** ASSIGNED TASK **
Print the data verbatim. Leave every image out.

** RECORDED DATA **

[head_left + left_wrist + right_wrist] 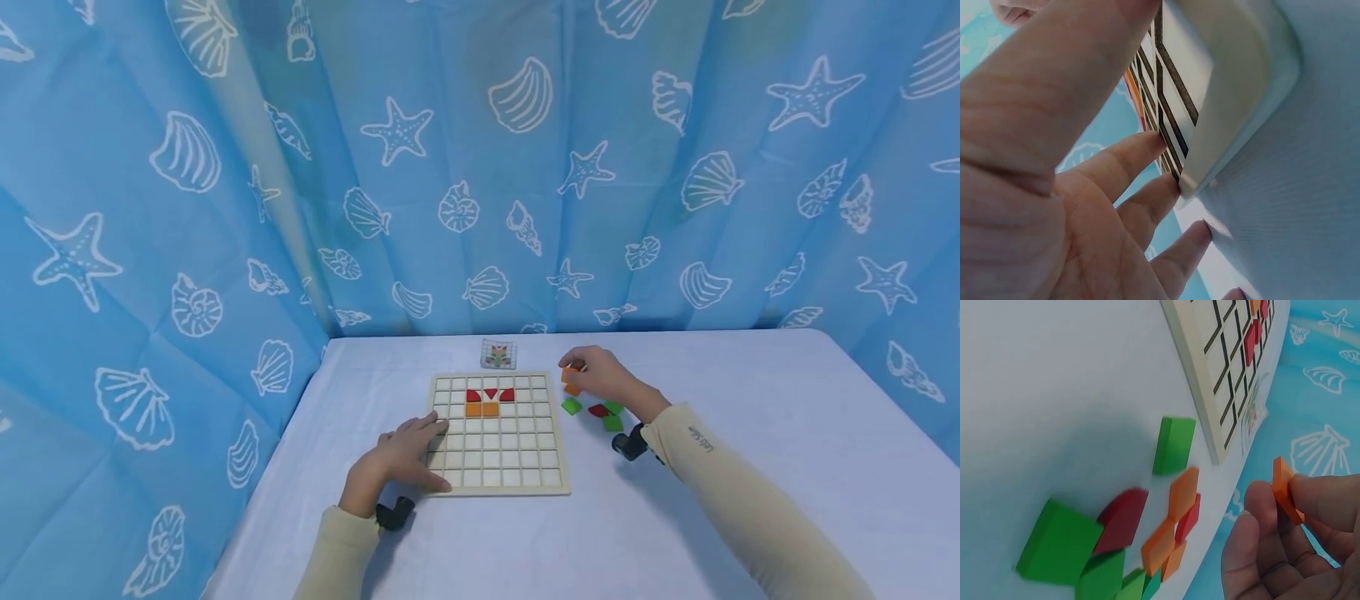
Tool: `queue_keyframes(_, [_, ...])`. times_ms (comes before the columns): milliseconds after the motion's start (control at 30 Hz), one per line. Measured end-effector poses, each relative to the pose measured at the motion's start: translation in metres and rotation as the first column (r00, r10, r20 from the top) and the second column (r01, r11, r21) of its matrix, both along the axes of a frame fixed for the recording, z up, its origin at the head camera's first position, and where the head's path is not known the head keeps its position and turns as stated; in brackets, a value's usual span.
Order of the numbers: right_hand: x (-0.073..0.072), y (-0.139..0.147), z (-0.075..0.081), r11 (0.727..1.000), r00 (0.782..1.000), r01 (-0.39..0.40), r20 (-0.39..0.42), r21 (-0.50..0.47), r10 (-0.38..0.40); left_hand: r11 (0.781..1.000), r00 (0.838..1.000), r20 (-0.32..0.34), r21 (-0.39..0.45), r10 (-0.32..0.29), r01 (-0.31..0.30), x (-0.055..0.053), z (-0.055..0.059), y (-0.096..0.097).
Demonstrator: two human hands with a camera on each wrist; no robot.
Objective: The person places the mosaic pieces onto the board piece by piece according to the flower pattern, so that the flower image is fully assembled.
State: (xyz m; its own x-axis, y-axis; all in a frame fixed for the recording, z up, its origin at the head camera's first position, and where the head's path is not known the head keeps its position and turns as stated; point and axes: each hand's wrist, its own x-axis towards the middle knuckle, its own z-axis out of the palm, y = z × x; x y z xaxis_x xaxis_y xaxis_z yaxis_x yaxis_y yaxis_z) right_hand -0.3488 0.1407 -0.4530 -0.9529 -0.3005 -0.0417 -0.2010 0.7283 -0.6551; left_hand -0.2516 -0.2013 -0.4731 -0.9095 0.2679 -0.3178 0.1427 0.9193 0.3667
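A pale grid board (517, 491) lies flat on the table. Several red tiles (507, 395) form a row in its upper part, with two orange tiles (482, 409) just below. My left hand (405, 454) rests at the board's left edge, fingers spread and the thumb at the near-left corner. Beyond the board's far right corner, my right hand (603, 375) pinches an orange square tile (1285, 490) between thumb and fingers, raised above the loose tiles in the right wrist view.
Loose tiles lie right of the board, including a green square (1060, 544), a dark red rounded piece (1121, 519) and orange ones (1159, 545). A small card with a coloured pattern (498, 354) lies behind the board. A blue shell-print curtain (450, 167) hangs behind the white table (750, 417).
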Motion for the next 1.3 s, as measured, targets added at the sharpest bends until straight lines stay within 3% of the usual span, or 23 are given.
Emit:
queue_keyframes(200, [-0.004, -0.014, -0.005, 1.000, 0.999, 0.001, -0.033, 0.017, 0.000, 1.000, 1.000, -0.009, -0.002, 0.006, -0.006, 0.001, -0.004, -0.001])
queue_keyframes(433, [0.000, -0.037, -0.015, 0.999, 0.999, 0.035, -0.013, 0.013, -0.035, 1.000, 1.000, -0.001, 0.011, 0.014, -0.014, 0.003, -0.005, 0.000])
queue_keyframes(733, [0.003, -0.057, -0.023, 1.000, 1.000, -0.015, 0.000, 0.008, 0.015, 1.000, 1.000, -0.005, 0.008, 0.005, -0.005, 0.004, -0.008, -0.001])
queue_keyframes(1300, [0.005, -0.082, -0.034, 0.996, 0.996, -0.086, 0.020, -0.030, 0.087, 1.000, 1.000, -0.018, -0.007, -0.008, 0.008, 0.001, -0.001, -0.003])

** RESULT OF THE EXERCISE **
[head_left + left_wrist + right_wrist] 
Tool: `queue_keyframes(_, [_, ...])`. times_ms (comes before the columns): milliseconds after the motion's start (control at 30 Hz), one per line. Measured end-effector poses, each relative to the pose measured at the motion's start: translation in metres and rotation as the first column (r00, r10, r20 from the top) and the second column (r01, r11, r21) of its matrix, both along the axes of a frame fixed for the recording, z up, its origin at the head camera's first position, and where the head's path is not known the head keeps its position and turns as stated; in brackets, a value's usual span.
Order of the numbers: right_hand: x (-0.073..0.072), y (-0.139..0.147), z (-0.075..0.081), r11 (0.727..1.000), r00 (0.782..1.000), r01 (-0.39..0.40), r20 (-0.39..0.42), r21 (-0.50..0.47), r10 (-0.38..0.40); left_hand: r11 (0.781..1.000), r00 (0.838..1.000), r20 (-0.32..0.34), r21 (-0.39..0.45), r10 (-0.32..0.29), r01 (-0.31..0.30), x (-0.055..0.053), z (-0.055..0.059), y (-0.096..0.097).
Demonstrator: two human hands with a camera on each wrist; no robot.
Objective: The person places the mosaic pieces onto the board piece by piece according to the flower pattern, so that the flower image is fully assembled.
State: (xyz m; its own x-axis, y-axis; all in a frame fixed for the recording, z up, its origin at the head camera's first position, and where the head's path is not known the head keeps its position and turns as stated; point and axes: each hand's wrist, its own x-axis towards the middle knuckle, its own z-axis out of the palm, y = z × x; x y z xaxis_x xaxis_y xaxis_z yaxis_x yaxis_y yaxis_z) right_hand -0.3488 0.1407 -0.4530 -0.9529 -0.3005 -0.0417 -0.2010 0.7283 -0.6551; left_hand -0.2516 -0.2013 -0.4731 -0.9095 0.2679 -0.3178 0.1427 0.9193 0.3667
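A pale grid board (517, 491) lies flat on the table. Several red tiles (507, 395) form a row in its upper part, with two orange tiles (482, 409) just below. My left hand (405, 454) rests at the board's left edge, fingers spread and the thumb at the near-left corner. Beyond the board's far right corner, my right hand (603, 375) pinches an orange square tile (1285, 490) between thumb and fingers, raised above the loose tiles in the right wrist view.
Loose tiles lie right of the board, including a green square (1060, 544), a dark red rounded piece (1121, 519) and orange ones (1159, 545). A small card with a coloured pattern (498, 354) lies behind the board. A blue shell-print curtain (450, 167) hangs behind the white table (750, 417).
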Motion for the next 1.3 s, as measured, targets added at the sharpest bends until straight lines stay within 3% of the usual span, or 23 are given.
Emit:
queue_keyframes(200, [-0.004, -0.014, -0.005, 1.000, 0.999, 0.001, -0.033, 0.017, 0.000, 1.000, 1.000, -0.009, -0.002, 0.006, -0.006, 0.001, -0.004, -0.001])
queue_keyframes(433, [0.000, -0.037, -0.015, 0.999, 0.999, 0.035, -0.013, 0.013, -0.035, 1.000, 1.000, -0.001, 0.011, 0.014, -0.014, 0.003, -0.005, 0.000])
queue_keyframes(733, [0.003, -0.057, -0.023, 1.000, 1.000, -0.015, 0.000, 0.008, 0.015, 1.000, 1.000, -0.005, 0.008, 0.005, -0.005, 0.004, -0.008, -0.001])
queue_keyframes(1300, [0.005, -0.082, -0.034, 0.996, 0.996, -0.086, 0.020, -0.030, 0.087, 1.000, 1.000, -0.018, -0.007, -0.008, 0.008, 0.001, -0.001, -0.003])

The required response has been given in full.